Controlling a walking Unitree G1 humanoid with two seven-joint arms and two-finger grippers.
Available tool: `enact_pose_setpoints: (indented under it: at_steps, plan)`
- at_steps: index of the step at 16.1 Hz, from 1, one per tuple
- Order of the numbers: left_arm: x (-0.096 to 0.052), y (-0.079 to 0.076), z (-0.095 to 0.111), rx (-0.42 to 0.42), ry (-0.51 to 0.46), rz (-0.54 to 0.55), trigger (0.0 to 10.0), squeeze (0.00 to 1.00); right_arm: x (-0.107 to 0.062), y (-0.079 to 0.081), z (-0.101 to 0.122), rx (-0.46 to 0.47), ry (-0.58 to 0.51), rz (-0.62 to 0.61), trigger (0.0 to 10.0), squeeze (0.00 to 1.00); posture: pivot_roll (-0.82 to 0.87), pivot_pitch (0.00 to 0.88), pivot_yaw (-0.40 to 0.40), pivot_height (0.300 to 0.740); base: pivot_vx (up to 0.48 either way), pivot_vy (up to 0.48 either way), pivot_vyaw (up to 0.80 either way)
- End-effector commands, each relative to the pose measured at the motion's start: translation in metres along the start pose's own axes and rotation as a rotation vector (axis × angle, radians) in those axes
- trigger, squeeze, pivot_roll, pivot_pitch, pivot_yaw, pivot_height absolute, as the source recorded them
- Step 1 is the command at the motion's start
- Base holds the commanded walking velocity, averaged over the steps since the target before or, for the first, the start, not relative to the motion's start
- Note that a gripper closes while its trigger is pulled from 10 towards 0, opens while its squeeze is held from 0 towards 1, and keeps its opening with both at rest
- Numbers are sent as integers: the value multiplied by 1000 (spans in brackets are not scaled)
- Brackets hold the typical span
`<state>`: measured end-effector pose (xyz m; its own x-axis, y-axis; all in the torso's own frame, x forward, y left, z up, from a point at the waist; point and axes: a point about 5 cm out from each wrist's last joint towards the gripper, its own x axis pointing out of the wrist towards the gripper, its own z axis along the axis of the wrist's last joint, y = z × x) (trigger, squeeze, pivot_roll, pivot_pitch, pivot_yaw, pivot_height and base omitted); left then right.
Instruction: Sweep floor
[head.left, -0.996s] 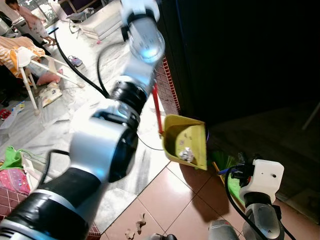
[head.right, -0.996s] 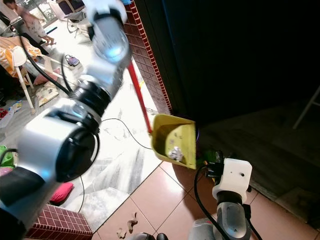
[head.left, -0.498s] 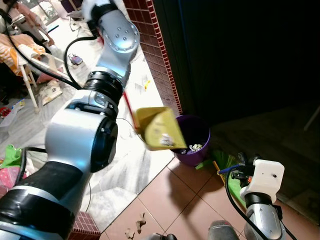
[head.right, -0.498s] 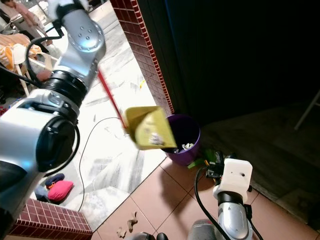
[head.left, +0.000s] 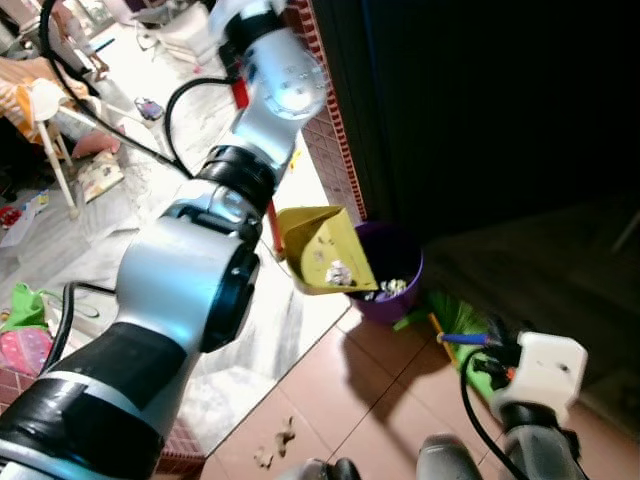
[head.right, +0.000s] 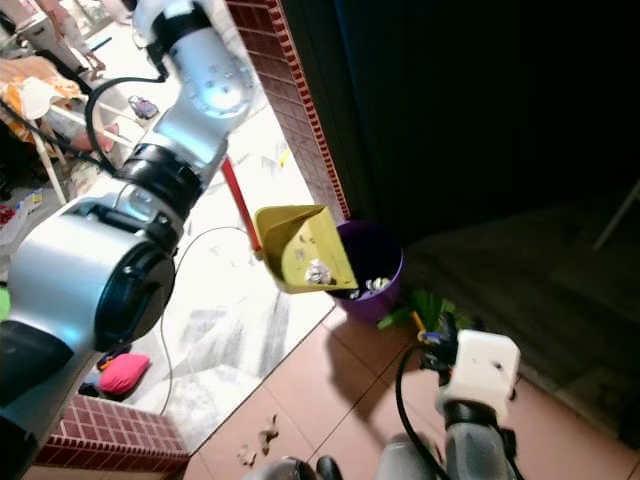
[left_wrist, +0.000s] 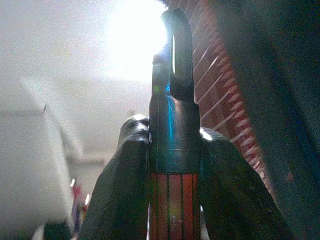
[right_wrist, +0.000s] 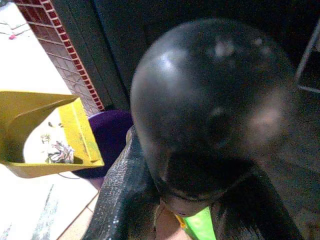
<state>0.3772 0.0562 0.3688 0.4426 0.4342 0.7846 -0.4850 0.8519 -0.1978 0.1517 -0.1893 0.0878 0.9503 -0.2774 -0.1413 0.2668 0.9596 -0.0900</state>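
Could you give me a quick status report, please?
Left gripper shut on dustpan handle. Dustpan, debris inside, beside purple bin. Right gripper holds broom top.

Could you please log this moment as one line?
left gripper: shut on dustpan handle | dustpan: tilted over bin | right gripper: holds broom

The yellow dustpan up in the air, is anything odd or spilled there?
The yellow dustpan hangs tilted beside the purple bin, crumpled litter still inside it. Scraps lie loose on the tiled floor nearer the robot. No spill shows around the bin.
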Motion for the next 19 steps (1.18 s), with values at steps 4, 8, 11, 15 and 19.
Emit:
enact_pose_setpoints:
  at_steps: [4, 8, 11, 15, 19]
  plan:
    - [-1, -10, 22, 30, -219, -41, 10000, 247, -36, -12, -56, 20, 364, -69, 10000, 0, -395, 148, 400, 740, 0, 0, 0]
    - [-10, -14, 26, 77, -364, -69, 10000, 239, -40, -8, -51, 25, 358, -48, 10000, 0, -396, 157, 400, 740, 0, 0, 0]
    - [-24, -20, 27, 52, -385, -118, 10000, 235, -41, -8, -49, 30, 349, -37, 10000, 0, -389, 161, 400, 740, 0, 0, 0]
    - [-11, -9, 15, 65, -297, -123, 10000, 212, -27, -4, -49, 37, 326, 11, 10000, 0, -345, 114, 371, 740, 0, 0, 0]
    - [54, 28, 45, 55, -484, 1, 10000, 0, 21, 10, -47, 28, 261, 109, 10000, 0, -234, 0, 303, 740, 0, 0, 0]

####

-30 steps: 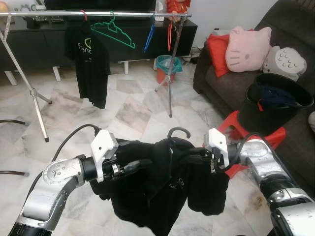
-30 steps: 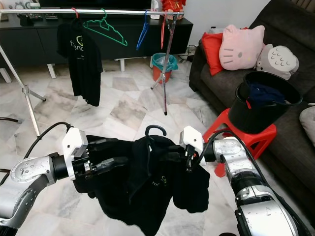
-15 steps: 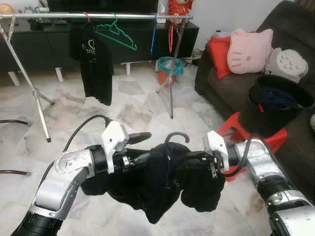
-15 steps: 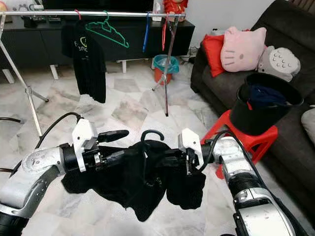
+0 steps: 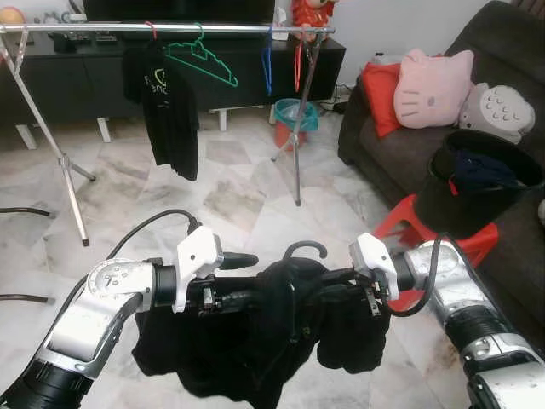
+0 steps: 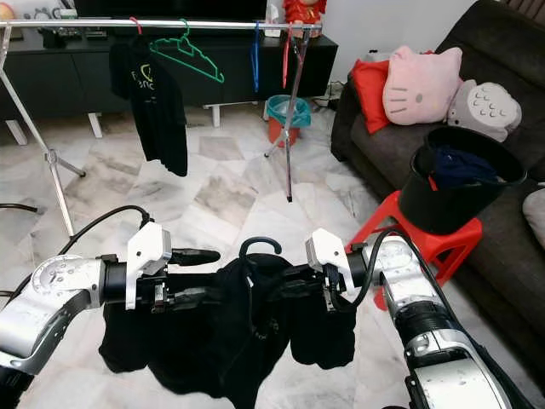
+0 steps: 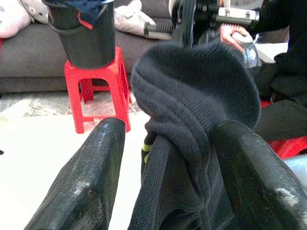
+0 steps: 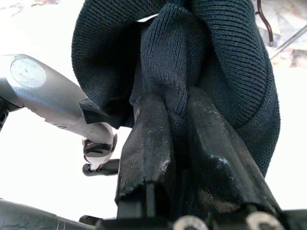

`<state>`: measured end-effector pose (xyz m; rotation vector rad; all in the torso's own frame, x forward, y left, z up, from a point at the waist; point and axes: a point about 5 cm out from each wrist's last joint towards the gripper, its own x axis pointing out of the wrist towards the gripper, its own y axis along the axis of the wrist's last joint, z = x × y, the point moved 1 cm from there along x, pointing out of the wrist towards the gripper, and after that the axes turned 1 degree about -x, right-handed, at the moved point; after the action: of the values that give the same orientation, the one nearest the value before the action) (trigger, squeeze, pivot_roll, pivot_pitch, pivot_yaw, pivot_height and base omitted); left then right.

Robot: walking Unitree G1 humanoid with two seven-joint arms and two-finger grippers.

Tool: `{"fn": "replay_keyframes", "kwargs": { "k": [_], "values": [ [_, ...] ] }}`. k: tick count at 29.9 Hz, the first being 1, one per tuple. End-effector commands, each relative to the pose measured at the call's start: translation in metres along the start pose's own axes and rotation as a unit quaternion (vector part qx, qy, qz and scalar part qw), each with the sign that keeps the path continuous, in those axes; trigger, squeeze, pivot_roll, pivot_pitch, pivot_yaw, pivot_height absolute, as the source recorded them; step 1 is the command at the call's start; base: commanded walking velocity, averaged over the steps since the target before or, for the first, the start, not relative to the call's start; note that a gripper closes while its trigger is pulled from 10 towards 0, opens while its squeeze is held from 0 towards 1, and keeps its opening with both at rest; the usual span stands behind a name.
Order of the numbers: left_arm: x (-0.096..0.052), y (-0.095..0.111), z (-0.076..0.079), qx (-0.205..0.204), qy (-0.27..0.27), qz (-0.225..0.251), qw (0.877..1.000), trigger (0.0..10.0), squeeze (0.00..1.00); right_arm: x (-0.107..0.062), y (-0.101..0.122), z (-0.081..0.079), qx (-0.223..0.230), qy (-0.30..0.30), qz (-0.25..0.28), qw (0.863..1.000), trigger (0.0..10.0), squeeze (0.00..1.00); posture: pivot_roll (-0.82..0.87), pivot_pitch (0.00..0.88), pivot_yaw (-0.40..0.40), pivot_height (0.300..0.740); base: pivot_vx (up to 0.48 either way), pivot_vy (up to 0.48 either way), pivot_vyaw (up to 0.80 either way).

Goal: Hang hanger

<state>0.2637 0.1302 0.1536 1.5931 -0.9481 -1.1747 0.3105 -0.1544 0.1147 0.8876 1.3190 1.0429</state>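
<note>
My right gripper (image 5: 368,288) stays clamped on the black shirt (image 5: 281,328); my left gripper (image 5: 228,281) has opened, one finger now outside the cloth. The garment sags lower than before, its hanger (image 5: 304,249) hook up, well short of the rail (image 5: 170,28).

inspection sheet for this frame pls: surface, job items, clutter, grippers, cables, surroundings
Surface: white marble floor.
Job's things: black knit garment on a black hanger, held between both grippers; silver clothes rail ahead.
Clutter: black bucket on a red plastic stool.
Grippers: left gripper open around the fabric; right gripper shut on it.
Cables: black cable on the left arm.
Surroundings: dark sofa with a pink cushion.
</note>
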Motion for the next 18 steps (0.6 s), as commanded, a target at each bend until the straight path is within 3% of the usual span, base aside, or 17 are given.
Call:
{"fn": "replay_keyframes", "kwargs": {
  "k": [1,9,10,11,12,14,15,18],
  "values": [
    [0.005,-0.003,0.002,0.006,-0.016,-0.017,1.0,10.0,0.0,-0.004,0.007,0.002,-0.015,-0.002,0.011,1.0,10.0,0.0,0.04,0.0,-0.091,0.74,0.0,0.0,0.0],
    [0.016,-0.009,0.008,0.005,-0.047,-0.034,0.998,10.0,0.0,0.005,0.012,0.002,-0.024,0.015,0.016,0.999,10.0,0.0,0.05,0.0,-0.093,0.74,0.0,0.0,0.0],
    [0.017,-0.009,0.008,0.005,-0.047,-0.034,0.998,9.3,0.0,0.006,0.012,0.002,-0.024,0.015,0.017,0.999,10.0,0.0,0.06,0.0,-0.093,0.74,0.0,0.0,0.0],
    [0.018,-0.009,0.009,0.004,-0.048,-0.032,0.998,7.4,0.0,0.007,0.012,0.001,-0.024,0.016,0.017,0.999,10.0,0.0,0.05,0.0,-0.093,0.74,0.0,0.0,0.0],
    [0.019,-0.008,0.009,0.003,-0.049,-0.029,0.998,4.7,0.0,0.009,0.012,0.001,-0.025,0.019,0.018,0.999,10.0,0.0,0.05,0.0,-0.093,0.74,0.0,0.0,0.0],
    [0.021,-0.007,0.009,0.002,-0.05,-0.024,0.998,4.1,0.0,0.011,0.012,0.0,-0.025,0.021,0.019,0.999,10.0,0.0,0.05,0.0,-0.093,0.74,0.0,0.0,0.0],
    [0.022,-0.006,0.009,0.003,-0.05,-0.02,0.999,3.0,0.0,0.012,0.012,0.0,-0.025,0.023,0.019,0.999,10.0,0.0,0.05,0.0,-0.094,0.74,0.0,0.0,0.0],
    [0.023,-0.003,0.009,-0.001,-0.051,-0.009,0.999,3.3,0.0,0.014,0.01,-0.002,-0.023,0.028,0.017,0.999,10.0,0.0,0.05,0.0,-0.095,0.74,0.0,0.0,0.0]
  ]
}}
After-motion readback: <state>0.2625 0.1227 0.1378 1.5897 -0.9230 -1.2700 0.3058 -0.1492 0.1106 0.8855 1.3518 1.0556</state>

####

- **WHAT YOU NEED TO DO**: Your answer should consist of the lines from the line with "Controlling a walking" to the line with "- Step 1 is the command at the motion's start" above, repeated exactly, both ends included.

- **SOLUTION TO THIS TASK**:
Controlling a walking Unitree G1 humanoid with two seven-joint arms and two-finger grippers.
Available tool: `enact_pose_setpoints: (indented under it: at_steps, plan)`
- at_steps: index of the step at 16.1 Hz, from 1, one per tuple
- Order of the numbers: left_arm: x (-0.096 to 0.052), y (-0.079 to 0.076), z (-0.095 to 0.111), rx (-0.42 to 0.42), ry (-0.51 to 0.46), rz (-0.54 to 0.55), trigger (0.0 to 10.0), squeeze (0.00 to 1.00); right_arm: x (-0.107 to 0.062), y (-0.079 to 0.081), z (-0.101 to 0.122), rx (-0.46 to 0.47), ry (-0.58 to 0.51), rz (-0.62 to 0.61), trigger (0.0 to 10.0), squeeze (0.00 to 1.00); posture: pivot_roll (-0.82 to 0.87), pivot_pitch (0.00 to 0.88), pivot_yaw (-0.40 to 0.40), pivot_height (0.300 to 0.740); base: pivot_vx (up to 0.48 either way), pivot_vy (up to 0.48 either way), pivot_vyaw (up to 0.80 either way)
- End-effector commands, each relative to the pose measured at the motion's start: translation in metres along the start pose's own axes and rotation as a rotation vector (axis × angle, radians) in those axes
- trigger, squeeze, pivot_roll, pivot_pitch, pivot_yaw, pivot_height absolute, as the source recorded them
- Step 1 is the command at the motion's start

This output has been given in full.